**SUPPLIED DATA**:
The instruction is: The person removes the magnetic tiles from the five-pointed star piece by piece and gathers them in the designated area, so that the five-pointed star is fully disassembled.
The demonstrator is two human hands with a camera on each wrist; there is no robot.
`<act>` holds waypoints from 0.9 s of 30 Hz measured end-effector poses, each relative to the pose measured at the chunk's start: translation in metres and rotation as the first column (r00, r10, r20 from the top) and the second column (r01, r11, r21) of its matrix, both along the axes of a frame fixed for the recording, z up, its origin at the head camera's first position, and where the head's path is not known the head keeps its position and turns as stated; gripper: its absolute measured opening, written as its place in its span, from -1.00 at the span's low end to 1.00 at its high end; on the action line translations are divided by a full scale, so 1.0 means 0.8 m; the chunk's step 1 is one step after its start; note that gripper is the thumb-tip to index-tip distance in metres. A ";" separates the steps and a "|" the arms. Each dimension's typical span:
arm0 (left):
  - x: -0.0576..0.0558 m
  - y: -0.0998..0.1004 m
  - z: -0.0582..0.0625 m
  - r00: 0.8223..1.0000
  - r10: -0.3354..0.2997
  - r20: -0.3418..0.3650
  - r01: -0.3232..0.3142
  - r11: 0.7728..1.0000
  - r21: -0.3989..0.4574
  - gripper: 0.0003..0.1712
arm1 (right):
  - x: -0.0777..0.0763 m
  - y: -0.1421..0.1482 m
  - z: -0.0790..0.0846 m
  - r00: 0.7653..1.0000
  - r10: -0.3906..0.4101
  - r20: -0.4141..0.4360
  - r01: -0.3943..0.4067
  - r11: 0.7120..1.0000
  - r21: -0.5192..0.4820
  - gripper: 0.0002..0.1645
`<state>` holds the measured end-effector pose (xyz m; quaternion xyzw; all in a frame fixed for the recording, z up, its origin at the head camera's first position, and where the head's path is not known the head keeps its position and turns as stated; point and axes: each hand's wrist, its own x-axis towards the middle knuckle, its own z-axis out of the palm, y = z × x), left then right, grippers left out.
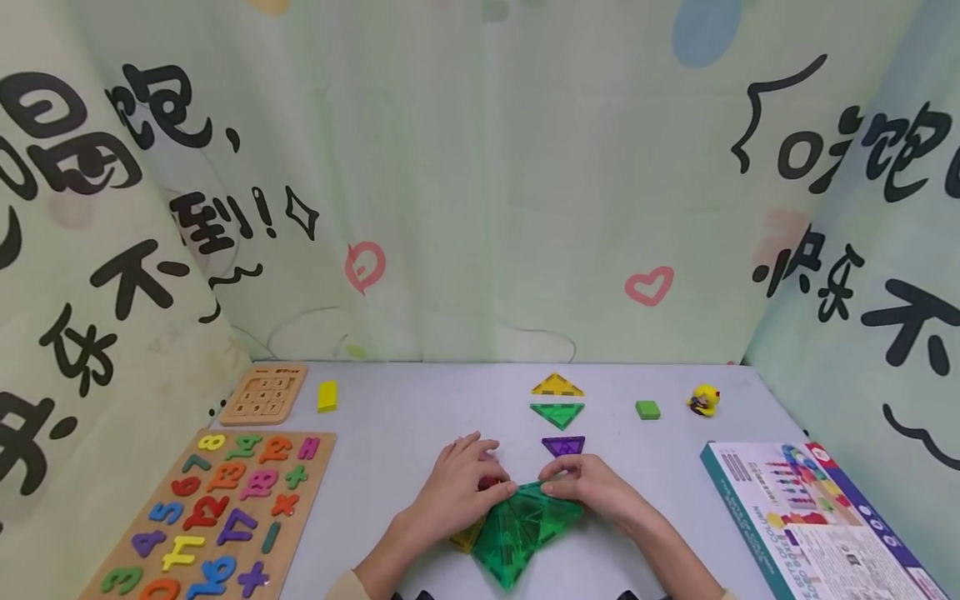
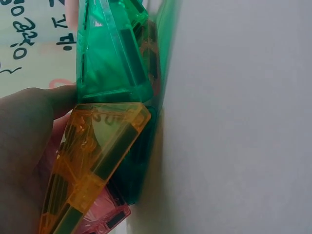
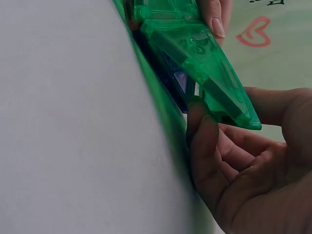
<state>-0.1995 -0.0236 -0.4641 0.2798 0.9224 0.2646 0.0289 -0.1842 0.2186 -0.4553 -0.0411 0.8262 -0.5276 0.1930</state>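
Note:
A build of translucent magnetic tiles stands in the middle of the table, its green triangular tiles [image 1: 517, 537] facing the near side. My left hand [image 1: 457, 487] grips its left side, thumb on the top edge and the other fingers behind it. Beside that thumb, the left wrist view has an orange tile [image 2: 92, 158], with a pink-red tile [image 2: 109, 212] partly hidden behind it. At the other end, my right hand [image 1: 588, 492] pinches the corner of a green tile [image 3: 209, 73] between thumb and fingers. A dark blue tile [image 3: 168, 73] shows under that green one.
Beyond the build lie a yellow triangular tile [image 1: 557, 385], a green one [image 1: 557, 414] and a purple one [image 1: 564, 446]. A number board [image 1: 315, 492] and a wooden tray [image 1: 262, 396] are at left, a box [image 1: 817, 533] at right. A green block [image 1: 647, 410] and duck toy [image 1: 704, 400] stand behind.

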 end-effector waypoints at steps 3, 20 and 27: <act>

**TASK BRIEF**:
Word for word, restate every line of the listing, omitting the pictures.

**RESPONSE AREA**:
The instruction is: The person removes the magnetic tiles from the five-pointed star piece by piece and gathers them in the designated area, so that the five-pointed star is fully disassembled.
The demonstrator is two human hands with a camera on each wrist; there is no robot.
`<act>` holds waypoints from 0.9 s of 30 Hz measured end-effector poses, each relative to the pose measured at the chunk's start: translation in metres and rotation as the first column (r00, r10, r20 from the top) and the second column (r01, r11, r21) of its matrix, both along the axes of a frame fixed for the recording, z up, its origin at the head camera's first position, and where the head's path is not known the head keeps its position and turns as stated; gripper: its absolute measured opening, written as its place in its span, from -1.00 at the span's low end to 1.00 at its high end; on the action line translations are divided by a full scale, so 1.0 means 0.8 m; the chunk's step 1 is one step after its start; note that gripper is the thumb-tip to index-tip distance in metres. A ";" separates the steps and a "|" the arms. Each dimension's typical span:
arm0 (left):
  - x: -0.0576..0.0558 m
  - y: -0.0998..0.1004 m
  - z: -0.0582..0.0625 m
  - r00: 0.8223..1.0000
  - r10: -0.3354..0.2997
  - r20: -0.3418..0.3650
  - r01: -0.3232..0.3142
  - r11: 0.7728..1.0000
  - r21: -0.3989..0.4574
  - gripper: 0.0003..0.1712
arm1 (right):
  - x: -0.0777..0.0763 m
  - y: -0.1421..0.1482 m
  - z: -0.0790..0.0846 m
  - r00: 0.7653..1.0000
  - r10: -0.3906..0.4101
  - r20: -0.4141..0.4360
  - r01: -0.3943..0.4067
  - r11: 0.7120..1.0000
  - r21: -0.5192..0.4820
  - gripper: 0.0002..0.1645
`<state>` holds the measured end-effector pose (xyz m; quaternion xyzw; all in a frame fixed for the recording, z up, its origin at the head camera's first position, and where the head's path is not known the head keeps its position and turns as stated; point and axes: each hand's wrist, its own x-axis towards the middle knuckle, its own z-axis out of the palm, y = z × x), left then right, grippers left out.
<state>-0.1995 -0.0236 -0.4641 0.2798 0.9224 0.2646 0.0289 -0.1842 0.2186 -0.4553 -0.0411 0.8262 -0.5276 0.1930</state>
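Note:
A build of translucent magnetic tiles stands in the middle of the table, its green triangular tiles [image 1: 517, 537] facing the near side. My left hand [image 1: 457, 487] grips its left side, thumb on the top edge and the other fingers behind it. Beside that thumb, the left wrist view has an orange tile [image 2: 92, 158], with a pink-red tile [image 2: 109, 212] partly hidden behind it. At the other end, my right hand [image 1: 588, 492] pinches the corner of a green tile [image 3: 209, 73] between thumb and fingers. A dark blue tile [image 3: 168, 73] shows under that green one.
Beyond the build lie a yellow triangular tile [image 1: 557, 385], a green one [image 1: 557, 414] and a purple one [image 1: 564, 446]. A number board [image 1: 315, 492] and a wooden tray [image 1: 262, 396] are at left, a box [image 1: 817, 533] at right. A green block [image 1: 647, 410] and duck toy [image 1: 704, 400] stand behind.
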
 end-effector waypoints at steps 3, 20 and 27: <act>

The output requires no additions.